The passage of the GENIUS Act in July 2025 marked a milestone, creating the first U.S. framework for payment stablecoins. Stablecoins are digital tokens designed to maintain a stable value, typically by pegging to a reserve asset such as the U.S. dollar. Today, more than 99 percent are USD-backed, and hedge funds are experimenting with use cases like weekend settlement and treasury trading. Yet adoption remains in its infancy. The GENIUS Act prohibits interest, leaving a gap between client demand for yield and what the market currently offers. Innovation will continue to push at these boundaries, especially around custody and product design.

Extending the Trading Day

Retail investors increasingly expect markets to function like crypto, always on. DTCC’s NSCC and major exchanges are preparing for a 23-hour trading day with a one-hour pause, targeting early 2027. The benefits are clear: broader access, more flexibility, and greater alignment with global markets. The challenges are equally clear: infrastructure upgrades, resilient post-trade processes, and a fresh approach to corporate actions in an almost continuous cycle.

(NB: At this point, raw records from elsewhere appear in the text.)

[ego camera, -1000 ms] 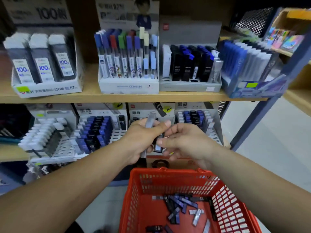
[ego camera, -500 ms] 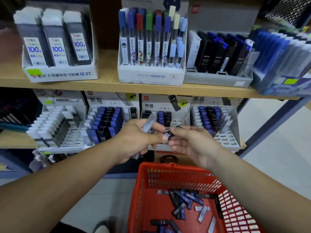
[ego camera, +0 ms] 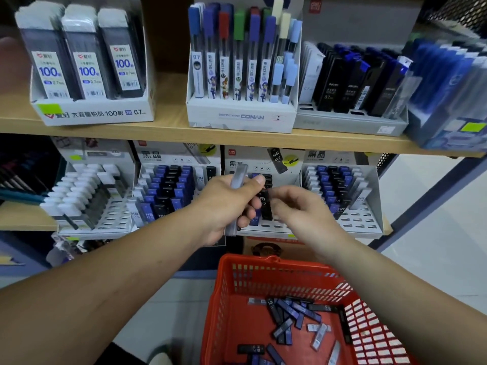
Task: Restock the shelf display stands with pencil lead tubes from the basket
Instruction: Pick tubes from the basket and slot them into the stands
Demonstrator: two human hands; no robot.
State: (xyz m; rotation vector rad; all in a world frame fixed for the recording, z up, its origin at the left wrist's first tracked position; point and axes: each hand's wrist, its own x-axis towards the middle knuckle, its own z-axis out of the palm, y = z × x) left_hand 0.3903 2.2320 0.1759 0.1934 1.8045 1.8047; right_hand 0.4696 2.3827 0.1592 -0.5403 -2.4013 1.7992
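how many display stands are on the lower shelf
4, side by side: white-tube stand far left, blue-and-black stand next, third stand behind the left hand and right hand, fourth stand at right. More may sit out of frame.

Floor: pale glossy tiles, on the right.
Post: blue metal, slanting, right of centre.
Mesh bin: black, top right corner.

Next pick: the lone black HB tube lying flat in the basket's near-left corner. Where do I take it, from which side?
Pinch the black tube across its long edges at mid-length, coming straight down. It lies flat on the basket floor, apart from the pile, so both edges look free.
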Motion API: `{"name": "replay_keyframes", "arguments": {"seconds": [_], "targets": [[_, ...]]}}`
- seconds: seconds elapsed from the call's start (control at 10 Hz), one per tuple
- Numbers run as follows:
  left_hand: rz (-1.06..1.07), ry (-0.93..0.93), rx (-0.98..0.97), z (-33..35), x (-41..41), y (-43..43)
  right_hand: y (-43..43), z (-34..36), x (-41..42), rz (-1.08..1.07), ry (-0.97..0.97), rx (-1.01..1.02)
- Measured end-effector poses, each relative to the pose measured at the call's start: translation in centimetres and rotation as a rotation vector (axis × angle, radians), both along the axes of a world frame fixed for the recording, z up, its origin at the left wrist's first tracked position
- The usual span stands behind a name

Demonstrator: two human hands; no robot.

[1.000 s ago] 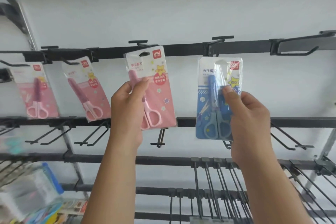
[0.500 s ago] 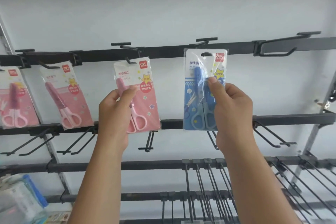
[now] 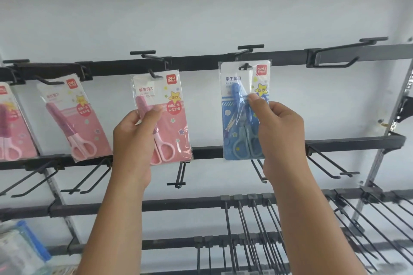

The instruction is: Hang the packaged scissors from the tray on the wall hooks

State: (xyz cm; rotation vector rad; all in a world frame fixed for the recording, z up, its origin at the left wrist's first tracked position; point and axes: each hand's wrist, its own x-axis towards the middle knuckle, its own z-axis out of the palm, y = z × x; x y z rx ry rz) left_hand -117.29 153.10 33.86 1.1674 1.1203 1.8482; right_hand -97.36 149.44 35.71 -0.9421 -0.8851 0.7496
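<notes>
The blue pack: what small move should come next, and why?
Probably push the blue pack back along its hook, then let go. The hook tip already shows through the hang hole, and the right hand grips the pack, so it seems threaded but not released.

Blue scissors pack (image 3: 237,114): glossy clear plastic over printed card. Hooks (image 3: 243,67), rails (image 3: 201,67): matt black metal.
</notes>
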Motion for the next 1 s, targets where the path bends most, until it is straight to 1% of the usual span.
{"name": "replay_keyframes", "arguments": {"seconds": [0.2, 0.4, 0.6, 0.8, 0.9, 1.0], "targets": [[-0.029, 0.008, 0.016, 0.0, 0.0, 0.0, 0.1, 0.0, 0.5, -0.030, -0.060, -0.022], [-0.015, 0.015, 0.035, -0.2, -0.2, 0.2, 0.7, 0.3, 1.4, -0.062, -0.223, -0.069], [-0.007, 0.015, 0.034, -0.3, -0.4, 0.6, 1.8, -1.0, 1.3, -0.090, -0.259, -0.090], [-0.031, 0.021, 0.021, -0.6, -0.4, 0.8, 2.8, -1.7, 1.3, -0.078, -0.258, -0.055], [-0.021, 0.014, -0.006, -1.1, -0.7, 0.9, 2.7, -2.1, 1.5, -0.096, -0.249, -0.044], [0.010, 0.014, -0.015, -1.8, -0.5, 0.2, 1.7, -2.6, 1.7, -0.152, -0.285, -0.044]]}}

Corporate Actions in a Digital World

The evolution of corporate actions was another highlight. Listed companies are beginning to offer options such as receiving dividends in either traditional currency or cryptocurrency, including ETH (Ethereum). Current systems, however, are not yet built to process these events seamlessly. The discussion underscored the need for modernized workflows, new custody models, and alignment with legislation such as the Clarity Act as corporate actions expand to cover both traditional and digital assets.

Meradia’s Key Takeaway: Operations at the Center

The Fall Forum underscored that operations are no longer behind the scenes. They are at the center of how markets evolve. Whether scaling private market infrastructure, coordinating Europe’s settlement transition, or integrating digital assets, the firms that succeed will be those that modernize with purpose.